Continuing our off-site guest exhibition programme, on April 12 LOBBY, together with ULM Gallery, will present a pop-up exhibition entitled «Faces». The exhibition brings together contemporary artists and the representatives of Soviet Nonconformism.

«Faces» - a joint project of ULM x LOBBY - comprises a series of portraits, featuring several works from the private collection of the gallery’s owners - Olga Geras’ko and Mikhail Baryshnikov. The works themselves differ in material and technique, size and colour, yet are united conceptually through the conditional rendering of the face and identity of their subjects. Abandoning idealised depictions of a concrete subject, the artists dissolve the human figure instead: a generalised rendering of one’s form and features.

The small clay busts by Emmanuel Picuard that float on thin metal wires, along with Natalia Vilvovskaya’s earthenware female nudes mounted atop of square pedestals epitomise two facets of a single artistic enquiry. Weightlessness and mass, line and volume. The sculptors experiment with the shape of the human body by modelling it with their hands.

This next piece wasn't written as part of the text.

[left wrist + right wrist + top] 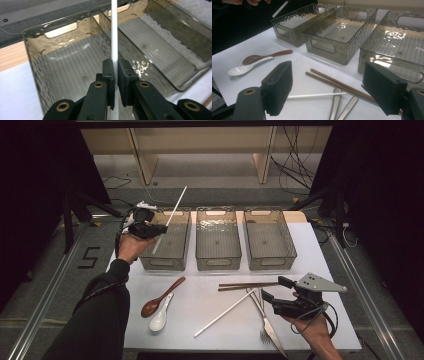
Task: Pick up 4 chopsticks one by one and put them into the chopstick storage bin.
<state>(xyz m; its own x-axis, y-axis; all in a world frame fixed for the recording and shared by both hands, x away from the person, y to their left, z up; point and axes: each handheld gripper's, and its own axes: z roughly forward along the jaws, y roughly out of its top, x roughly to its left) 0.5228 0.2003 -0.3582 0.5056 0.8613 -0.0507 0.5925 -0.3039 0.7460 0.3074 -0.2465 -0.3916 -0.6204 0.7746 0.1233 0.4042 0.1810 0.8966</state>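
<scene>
My left gripper [161,228] is shut on a long white stick [171,217] and holds it slanted above the left clear bin [148,262]. In the left gripper view the two black jaws [114,72] pinch the stick [114,30], which rises straight up over that bin [32,50]. My right gripper [275,288] hovers open at the table's front right, just right of a pair of brown chopsticks [247,285]. In the right gripper view its pads [279,85] stand wide apart around nothing, with the chopsticks [337,83] lying beyond them.
Three clear bins stand in a row: left [287,35], middle [218,262], right [270,262]. On the white mat lie a wooden spoon [160,297], a white spoon [161,316], a second white stick [225,312], and a fork and knife [266,320].
</scene>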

Echoing the works of Ernst Neizvestny and his modernistic reading of the face as a mask, the portrait’s anonymity and abstraction are traced in the featureless types of Nikita Ghazaryan, the triptych of Ivan Zubarev, thin pencil marks of the profile portrait by Akhmat Bikanov’s and Veronica Moshnikova’s genderless colourful sketches. How is the human face structured? What defines an anatomic drawing? A clear answer no longer exists.

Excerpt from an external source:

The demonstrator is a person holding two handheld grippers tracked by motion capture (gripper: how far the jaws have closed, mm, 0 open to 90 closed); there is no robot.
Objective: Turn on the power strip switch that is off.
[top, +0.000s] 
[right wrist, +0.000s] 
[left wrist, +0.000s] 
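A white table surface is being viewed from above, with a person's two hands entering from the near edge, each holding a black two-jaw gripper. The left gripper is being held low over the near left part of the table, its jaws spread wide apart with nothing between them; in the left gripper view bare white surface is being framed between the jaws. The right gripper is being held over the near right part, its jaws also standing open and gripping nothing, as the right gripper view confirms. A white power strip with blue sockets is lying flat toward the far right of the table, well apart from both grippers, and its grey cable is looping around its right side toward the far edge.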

Anatoly Kamensky is the second representative of the Soviet Nonconformist movement featured in the exhibition. In his “Aquarium” cycle various modes of traditional portraiture are collided and layered upon one another: a full-frontal, a profile, and a three-quarter portraits merge within the pictorial frame. His pastel silhouettes enter the stratums of the collage space sparking a silent conversation.

Charcoal and papier-mâché are artistic tools that allow for an enlarged and generalised presentation of form, thus shifting focus to the entirety of the image. At the same time, the two techniques are defined by their texture: coarse yet smooth with a sketch-like quality. The charcoal portraits of Arsen Abdurakhmanov and miniature sculptural works of Egor Plotikov emit a sensation of incompleteness from within.

About
ULM

Art-buro ULM was founded by Olga Geras’ko in 2020, with the aim to immerse private interiors with character, and render the living spaces with an expressive quality by filling them with works of art.

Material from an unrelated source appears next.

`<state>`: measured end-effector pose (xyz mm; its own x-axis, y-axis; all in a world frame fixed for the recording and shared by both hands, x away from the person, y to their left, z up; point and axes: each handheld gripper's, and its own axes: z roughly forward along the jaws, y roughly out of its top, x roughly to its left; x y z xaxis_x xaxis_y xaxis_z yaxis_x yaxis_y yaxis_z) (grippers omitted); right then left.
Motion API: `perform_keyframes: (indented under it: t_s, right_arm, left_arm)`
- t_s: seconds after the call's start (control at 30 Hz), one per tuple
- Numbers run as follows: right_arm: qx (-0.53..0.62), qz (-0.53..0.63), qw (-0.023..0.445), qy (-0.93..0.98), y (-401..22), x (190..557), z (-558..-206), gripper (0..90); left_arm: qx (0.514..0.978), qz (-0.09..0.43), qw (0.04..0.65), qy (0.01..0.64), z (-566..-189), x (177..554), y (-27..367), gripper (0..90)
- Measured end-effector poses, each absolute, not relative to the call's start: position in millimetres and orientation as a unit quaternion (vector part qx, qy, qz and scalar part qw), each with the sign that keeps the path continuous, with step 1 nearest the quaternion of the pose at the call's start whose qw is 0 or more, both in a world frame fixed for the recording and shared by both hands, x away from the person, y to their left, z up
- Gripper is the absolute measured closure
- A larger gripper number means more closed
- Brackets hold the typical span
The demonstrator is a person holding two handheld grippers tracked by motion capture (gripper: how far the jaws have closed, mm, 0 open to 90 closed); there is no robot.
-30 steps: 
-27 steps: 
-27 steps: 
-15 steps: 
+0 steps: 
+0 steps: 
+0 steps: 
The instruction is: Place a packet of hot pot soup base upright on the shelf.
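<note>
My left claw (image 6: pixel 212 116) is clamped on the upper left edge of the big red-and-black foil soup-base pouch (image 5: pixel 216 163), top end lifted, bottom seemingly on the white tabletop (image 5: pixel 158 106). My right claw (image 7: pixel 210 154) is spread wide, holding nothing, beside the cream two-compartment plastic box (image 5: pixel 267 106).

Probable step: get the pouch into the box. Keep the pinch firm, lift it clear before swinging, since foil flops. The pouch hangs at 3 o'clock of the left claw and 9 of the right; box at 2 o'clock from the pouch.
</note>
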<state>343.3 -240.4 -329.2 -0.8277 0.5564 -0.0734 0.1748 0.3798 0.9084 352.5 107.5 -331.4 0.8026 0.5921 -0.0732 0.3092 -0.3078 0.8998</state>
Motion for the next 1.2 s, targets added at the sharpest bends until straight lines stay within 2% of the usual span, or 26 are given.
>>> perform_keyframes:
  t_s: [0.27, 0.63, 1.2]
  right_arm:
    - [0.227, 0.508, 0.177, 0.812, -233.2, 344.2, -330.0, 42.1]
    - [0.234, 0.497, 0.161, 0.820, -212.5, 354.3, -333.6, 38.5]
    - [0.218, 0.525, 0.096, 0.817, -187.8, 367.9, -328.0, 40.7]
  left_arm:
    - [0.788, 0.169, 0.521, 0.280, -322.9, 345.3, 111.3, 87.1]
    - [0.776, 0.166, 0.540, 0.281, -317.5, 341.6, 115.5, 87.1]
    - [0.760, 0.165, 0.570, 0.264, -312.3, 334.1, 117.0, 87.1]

The story behind the project’s name is as poetic and as inextricably linked to art as its mission. On a promenade through Paris, Olga found herself on Rue d’Ulm - home to École des Beaux-Arts. The place mesmerised Olga and left an imprint on her memory. The school itself is considered to be the citadel of French academic art. Among its alumni are Degas, Monet, Renoir, Serra and many other artists celebrated up until the day as the most significant figures in art history. These interconnections highlight ULM’s aim to select exceptional art.

Olga and her team search for unique works of art. The selected objects first become part of the gallery’s collection further entering the collections of their clients.

The following process has given an organic impetus for the formation of ULM Gallery, сo-curated by Mikhail Baryshnikov. ULM works with a broad spectrum of materials and authors. Only one rule is dogmatic - the works selected for the gallery are the works that the founders can envisage in their personal collections.